Task goal = Search the records for "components" and copy each line that holds it.

Extracted data entries:
━━━━

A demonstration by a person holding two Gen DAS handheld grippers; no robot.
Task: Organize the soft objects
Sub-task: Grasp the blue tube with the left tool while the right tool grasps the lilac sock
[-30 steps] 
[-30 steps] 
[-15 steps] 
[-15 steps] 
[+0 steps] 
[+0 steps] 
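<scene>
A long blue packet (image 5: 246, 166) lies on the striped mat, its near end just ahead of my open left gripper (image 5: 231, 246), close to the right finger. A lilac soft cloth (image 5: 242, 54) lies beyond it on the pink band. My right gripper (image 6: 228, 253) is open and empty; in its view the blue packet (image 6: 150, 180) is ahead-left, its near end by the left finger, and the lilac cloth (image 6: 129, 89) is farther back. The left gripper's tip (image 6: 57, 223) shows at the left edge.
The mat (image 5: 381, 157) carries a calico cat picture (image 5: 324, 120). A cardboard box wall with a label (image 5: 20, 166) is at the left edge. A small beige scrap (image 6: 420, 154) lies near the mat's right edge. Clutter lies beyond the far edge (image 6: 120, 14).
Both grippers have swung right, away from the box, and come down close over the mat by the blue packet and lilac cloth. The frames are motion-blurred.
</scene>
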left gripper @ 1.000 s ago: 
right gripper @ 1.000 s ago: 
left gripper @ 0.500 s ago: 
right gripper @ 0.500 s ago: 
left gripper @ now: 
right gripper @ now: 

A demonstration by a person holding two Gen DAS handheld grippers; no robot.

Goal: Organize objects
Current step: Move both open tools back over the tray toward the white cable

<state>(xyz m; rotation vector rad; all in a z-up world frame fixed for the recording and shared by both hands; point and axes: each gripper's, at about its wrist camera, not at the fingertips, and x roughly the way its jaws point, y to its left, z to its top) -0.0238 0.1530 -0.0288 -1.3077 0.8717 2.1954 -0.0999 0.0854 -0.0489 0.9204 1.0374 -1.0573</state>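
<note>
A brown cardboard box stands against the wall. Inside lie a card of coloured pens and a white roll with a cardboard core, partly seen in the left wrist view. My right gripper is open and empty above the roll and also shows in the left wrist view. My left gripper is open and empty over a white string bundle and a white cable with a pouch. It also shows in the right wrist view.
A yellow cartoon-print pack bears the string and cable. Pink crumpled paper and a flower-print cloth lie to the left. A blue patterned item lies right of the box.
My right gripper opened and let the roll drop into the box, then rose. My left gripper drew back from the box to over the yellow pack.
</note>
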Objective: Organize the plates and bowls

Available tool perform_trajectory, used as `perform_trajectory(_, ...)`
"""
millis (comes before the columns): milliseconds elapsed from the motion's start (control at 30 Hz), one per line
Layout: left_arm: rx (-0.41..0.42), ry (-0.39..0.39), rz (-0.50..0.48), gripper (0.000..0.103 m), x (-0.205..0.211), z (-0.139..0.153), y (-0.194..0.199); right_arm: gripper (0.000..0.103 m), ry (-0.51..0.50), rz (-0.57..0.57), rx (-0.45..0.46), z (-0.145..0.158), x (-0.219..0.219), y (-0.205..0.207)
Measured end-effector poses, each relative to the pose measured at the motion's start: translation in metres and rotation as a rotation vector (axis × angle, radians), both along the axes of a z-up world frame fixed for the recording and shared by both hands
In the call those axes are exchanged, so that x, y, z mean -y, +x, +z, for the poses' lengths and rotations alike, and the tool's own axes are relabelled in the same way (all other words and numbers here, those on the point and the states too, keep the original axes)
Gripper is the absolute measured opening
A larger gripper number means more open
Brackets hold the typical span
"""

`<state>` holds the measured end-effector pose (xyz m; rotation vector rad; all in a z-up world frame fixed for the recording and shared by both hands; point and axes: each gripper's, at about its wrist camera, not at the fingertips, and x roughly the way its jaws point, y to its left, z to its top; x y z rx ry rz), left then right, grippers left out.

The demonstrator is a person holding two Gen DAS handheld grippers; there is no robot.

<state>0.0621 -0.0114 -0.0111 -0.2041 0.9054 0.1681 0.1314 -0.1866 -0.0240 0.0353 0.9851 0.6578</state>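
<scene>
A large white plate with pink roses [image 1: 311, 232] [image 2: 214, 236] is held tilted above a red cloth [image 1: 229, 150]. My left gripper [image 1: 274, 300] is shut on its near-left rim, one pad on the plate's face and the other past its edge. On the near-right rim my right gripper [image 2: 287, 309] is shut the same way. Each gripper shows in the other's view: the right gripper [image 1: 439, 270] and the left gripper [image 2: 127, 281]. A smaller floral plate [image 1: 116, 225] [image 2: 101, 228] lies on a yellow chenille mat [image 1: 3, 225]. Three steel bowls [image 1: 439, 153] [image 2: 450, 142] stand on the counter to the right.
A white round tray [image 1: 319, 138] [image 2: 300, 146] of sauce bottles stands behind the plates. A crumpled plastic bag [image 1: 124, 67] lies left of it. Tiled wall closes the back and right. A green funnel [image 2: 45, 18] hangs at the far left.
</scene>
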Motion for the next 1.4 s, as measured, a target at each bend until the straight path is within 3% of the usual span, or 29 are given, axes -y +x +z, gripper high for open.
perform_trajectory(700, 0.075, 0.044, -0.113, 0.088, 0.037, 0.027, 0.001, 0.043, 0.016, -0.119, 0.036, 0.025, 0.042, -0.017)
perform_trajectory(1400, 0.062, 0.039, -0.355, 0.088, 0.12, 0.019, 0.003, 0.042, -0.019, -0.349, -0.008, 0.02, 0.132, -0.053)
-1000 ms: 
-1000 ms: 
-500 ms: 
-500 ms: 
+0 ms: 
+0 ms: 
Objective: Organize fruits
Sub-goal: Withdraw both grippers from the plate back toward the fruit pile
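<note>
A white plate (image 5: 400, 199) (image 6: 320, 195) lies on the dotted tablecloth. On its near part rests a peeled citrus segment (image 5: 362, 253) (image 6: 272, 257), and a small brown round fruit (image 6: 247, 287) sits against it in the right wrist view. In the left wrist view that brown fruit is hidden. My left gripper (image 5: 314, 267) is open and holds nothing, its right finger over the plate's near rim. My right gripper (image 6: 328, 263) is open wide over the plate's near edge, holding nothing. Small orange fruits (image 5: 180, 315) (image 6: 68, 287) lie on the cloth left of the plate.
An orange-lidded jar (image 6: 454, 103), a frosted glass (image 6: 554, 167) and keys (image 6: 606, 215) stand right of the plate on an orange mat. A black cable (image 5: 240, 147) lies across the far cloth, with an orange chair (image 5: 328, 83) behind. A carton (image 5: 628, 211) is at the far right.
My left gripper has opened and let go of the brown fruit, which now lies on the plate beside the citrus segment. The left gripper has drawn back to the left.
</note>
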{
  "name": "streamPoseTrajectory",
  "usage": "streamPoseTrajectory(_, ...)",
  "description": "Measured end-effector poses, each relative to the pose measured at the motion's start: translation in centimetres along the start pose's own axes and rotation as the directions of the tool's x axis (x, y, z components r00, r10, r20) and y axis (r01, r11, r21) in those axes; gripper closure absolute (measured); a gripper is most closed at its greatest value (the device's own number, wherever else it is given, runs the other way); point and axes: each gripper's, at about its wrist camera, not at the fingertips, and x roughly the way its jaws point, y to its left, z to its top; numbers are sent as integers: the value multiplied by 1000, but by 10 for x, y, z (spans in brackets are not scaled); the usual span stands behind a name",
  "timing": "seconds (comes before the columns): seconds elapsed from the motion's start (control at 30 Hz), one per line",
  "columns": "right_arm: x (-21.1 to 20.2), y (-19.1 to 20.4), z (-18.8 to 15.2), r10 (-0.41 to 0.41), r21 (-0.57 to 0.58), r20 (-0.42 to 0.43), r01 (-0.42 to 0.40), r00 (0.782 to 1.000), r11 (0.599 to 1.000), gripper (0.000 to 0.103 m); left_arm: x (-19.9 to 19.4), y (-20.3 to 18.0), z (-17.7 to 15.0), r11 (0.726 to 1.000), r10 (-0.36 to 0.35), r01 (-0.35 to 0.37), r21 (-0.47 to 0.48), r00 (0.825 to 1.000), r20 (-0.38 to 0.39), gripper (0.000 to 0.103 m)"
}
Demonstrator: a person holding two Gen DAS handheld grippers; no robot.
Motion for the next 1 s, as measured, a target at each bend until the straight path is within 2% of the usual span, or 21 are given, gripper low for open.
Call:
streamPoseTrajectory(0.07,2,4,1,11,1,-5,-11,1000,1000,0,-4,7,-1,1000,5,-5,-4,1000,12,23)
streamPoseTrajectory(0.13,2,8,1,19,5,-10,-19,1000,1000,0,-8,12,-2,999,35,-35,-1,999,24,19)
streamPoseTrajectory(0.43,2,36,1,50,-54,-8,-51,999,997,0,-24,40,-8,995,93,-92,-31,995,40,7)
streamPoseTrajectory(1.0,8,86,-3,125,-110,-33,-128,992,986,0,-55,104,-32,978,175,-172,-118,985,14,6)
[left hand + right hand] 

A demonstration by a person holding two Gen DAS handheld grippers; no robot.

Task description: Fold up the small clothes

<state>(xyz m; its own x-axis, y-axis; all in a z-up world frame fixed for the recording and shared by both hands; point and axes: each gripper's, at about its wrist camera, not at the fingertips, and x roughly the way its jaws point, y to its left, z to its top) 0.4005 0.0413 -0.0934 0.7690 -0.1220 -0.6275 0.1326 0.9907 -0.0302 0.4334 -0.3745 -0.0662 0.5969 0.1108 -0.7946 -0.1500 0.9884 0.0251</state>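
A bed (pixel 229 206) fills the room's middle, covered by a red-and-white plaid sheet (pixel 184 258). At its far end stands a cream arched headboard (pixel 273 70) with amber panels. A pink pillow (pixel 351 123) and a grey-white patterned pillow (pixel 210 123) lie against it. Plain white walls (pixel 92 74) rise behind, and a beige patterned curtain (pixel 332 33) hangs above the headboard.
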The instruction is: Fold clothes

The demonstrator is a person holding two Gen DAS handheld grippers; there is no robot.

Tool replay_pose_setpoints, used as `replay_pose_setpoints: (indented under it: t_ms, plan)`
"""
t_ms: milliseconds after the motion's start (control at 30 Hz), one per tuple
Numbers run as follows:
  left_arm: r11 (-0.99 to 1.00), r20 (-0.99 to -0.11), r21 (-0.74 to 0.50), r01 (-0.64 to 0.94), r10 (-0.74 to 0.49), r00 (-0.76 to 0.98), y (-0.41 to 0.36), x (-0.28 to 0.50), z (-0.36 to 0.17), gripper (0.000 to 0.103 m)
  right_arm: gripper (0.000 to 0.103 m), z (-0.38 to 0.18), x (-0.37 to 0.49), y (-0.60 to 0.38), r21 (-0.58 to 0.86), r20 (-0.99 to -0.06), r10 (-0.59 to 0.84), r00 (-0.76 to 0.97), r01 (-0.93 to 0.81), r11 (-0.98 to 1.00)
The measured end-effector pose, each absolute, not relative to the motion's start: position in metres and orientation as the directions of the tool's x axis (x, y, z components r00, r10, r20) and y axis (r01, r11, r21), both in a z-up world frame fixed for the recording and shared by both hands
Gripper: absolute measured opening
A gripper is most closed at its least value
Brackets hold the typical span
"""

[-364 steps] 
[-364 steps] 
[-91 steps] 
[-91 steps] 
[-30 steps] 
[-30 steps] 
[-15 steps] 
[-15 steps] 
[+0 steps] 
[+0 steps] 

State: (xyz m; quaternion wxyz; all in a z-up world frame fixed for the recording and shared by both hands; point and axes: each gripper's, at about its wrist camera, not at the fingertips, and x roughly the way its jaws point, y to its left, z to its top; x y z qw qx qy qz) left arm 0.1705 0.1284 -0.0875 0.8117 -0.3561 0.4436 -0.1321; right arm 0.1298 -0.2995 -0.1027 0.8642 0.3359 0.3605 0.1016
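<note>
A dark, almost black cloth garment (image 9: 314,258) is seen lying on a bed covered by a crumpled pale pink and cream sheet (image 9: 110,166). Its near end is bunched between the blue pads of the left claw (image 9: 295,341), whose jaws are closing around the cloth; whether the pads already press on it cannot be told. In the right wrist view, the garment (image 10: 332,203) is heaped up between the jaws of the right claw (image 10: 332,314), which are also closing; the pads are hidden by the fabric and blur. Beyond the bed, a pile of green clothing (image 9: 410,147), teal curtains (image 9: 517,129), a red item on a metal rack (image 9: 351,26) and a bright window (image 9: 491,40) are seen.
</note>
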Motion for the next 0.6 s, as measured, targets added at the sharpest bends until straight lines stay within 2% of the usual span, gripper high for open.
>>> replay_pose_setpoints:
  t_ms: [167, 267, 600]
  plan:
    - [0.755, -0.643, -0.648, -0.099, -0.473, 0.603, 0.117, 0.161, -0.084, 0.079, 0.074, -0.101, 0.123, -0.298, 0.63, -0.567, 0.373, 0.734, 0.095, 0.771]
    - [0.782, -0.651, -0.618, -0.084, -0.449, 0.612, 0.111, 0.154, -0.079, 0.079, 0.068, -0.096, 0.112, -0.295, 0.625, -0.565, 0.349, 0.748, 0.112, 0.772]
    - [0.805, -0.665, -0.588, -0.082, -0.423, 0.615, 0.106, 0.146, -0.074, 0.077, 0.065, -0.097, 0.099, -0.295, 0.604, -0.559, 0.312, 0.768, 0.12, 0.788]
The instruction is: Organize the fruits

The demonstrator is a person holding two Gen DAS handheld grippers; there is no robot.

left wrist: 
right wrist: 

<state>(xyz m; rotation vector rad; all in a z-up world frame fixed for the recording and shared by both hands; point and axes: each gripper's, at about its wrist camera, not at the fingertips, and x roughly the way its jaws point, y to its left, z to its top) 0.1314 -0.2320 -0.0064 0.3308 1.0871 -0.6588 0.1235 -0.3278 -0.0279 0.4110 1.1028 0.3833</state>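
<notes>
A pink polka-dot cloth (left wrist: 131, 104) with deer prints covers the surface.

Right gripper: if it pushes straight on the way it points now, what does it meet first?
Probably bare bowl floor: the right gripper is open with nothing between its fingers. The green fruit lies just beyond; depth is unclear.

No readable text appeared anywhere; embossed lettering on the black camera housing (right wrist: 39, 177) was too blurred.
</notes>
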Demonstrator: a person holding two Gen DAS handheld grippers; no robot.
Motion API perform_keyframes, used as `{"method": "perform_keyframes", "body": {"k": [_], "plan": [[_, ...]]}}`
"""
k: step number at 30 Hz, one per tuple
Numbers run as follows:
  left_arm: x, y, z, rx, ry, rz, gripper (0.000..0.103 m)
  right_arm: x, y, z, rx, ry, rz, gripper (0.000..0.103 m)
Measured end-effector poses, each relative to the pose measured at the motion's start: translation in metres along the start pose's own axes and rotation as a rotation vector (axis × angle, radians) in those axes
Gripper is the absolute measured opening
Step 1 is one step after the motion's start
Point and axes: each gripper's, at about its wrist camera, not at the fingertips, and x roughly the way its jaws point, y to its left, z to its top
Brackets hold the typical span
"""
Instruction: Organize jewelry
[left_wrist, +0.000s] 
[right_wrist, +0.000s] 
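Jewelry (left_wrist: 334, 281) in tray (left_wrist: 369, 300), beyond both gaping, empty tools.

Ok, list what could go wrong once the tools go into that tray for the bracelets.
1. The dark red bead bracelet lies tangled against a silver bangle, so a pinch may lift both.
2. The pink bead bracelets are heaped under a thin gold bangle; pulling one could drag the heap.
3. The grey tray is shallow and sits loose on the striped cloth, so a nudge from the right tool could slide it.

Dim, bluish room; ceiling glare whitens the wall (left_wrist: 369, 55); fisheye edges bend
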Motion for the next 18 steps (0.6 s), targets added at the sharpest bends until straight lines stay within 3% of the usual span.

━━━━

Output for this task =
  "description": "Measured end-effector poses, each relative to the pose measured at the motion's start: translation in centimetres along the start pose's own axes and rotation as the directions of the tool's x axis (x, y, z components r00, r10, r20) and y axis (r01, r11, r21) in those axes; gripper closure absolute (measured); a gripper is most closed at its greatest value (the device's own number, wherever else it is given, runs the other way); point and axes: each gripper's, at about its wrist camera, not at the fingertips, and x roughly the way its jaws point, y to its left, z to its top; numbers are sent as integers: the value multiplied by 1000, but by 10 for x, y, z (spans in brackets are not scaled); the usual span stands behind a name",
The measured end-effector pose, each absolute, not relative to the motion's start: position in metres and orientation as the directions of the tool's x axis (x, y, z components r00, r10, r20) and y axis (r01, r11, r21), both in a z-up world frame fixed for the recording and shared by both hands

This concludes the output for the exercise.